Pelos comentários dos leitores, é fácil perceber que o nível de insatisfação é alto. E basta olhar a seção de reclamações dos jornais, os sites de órgãos de defesa do consumidor e dezenas (centenas?) de fóruns e blogs para ver que a coisa está feia para as operadoras de TV paga. Junto com bancos e companhias telefônicas, estão entre as empresas mais odiadas por seus clientes.

Motivos não faltam. As repórteres Denise Menchen e Paula Nunes, da Folha de São Paulo, denunciaram há algumas semanas que as operadoras de TV paga estão agindo de forma cada vez mais predatória com seus clientes. Estariam praticando um tal “upgrade forçado”: um belo dia, o cliente descobre que vários canais de seu pacote sumiram e que para recuperá-los, terá que pagar mais. A operadora alega que o pacote contratado “expirou”. Em outros casos, canais são cancelados sem retorno — e isso sem que o cliente seja consultado ou reembolsado pela perda. As repórteres relatam vários casos de quebra de contrato, e a imposição (ilegal) de reajustes nas mensalidades. A frustração dos assinantes está na estratosfera.

Imagine o sentimento do assinante ao saber que em outubro, a NET anunciou que bateu seu recorde de lucros no trimestre, chegando a quase US$ 250 milhões.

O Fernand Alphen me lembrou de um artigo publicado pelo Paulo Rebêlo aqui no Webinsider em 2005 (“Comércio pirata de sinal de TV a cabo prospera“) que motivou centenas de comentários de pessoas interessadas em “comprar o kit” de pirataria de sinal de TV. É uma boa indicação do universo invisível de “assinantes informais”, a ponta do iceberg da crise que as empresas fingem não ver.
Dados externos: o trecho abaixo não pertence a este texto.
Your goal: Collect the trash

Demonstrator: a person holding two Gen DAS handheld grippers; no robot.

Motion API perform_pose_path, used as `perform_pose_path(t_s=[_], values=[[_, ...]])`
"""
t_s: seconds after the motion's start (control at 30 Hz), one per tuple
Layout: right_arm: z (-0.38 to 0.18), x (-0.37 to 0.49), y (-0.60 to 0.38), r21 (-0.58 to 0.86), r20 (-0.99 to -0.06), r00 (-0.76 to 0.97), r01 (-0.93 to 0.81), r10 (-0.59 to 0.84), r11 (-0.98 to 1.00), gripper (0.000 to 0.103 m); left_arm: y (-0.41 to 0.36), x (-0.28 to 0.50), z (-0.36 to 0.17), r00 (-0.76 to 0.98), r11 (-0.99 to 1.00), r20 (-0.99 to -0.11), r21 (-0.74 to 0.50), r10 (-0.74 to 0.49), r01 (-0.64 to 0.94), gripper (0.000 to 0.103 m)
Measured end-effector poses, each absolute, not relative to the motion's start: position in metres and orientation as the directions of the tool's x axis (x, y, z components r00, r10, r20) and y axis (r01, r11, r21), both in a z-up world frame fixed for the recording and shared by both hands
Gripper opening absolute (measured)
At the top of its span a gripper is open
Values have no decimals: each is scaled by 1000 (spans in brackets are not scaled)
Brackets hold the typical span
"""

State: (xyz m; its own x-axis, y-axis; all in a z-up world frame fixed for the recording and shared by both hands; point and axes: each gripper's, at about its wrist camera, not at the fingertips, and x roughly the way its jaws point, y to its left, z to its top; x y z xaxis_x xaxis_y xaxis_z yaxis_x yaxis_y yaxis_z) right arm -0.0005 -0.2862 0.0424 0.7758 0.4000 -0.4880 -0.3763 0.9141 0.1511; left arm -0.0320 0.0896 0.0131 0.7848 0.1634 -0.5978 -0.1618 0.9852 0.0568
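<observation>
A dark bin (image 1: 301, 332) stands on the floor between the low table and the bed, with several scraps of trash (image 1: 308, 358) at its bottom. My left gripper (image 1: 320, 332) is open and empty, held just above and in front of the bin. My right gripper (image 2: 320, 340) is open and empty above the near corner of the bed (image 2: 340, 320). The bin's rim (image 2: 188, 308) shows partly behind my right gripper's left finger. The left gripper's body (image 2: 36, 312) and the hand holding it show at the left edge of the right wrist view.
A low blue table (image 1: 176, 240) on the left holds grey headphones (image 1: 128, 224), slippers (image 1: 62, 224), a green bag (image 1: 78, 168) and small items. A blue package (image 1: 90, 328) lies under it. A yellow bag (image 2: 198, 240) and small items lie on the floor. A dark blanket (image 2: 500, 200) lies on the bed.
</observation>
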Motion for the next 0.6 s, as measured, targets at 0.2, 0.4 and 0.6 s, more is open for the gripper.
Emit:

Enquanto isso, a orquestra vai tocando no convés do Titanic.

É importante frisar que os donos do setor de TV paga no Brasil formam um clube muito pequeno. O combinado NET/Sky-DirecTV reúne o grupo Globo e a News Corp de Rupert Murdoch. A TVA, antes do Grupo Abril, foi comprada recentemente pela Telefônica, uma das maiores teles do mundo, com negócios em vários continentes. E a Embratel foi comprada pelo magnata mexicano Carlos Slim Helu, um dos homens mais ricos do mundo. Nos últimos dez anos, uma onda de aquisições e fusões concentrou a TV paga na mão dessa meia dúzia de quatro.

E qual foi o resultado? Mesmo com empresas gigantescas, atuantes em todos os setores de produção e distribuição, mesmo com grifes bilionárias, a TV paga tupiniquim é anêmica, e cresce a passo de tartaruga. É uma estranha receita: empresas bilionárias oferecendo um produto fraco, progressivamente mais pobre e cada vez mais caro. Em pleno século 21, querem agir como os lendários “robber barons” do século 19, os bandidos sem escrúpulos que geraram o capitalismo americano. Ladrões casca-grossa, que viraram banqueiros, donos de ferrovias, capitães de indústrias.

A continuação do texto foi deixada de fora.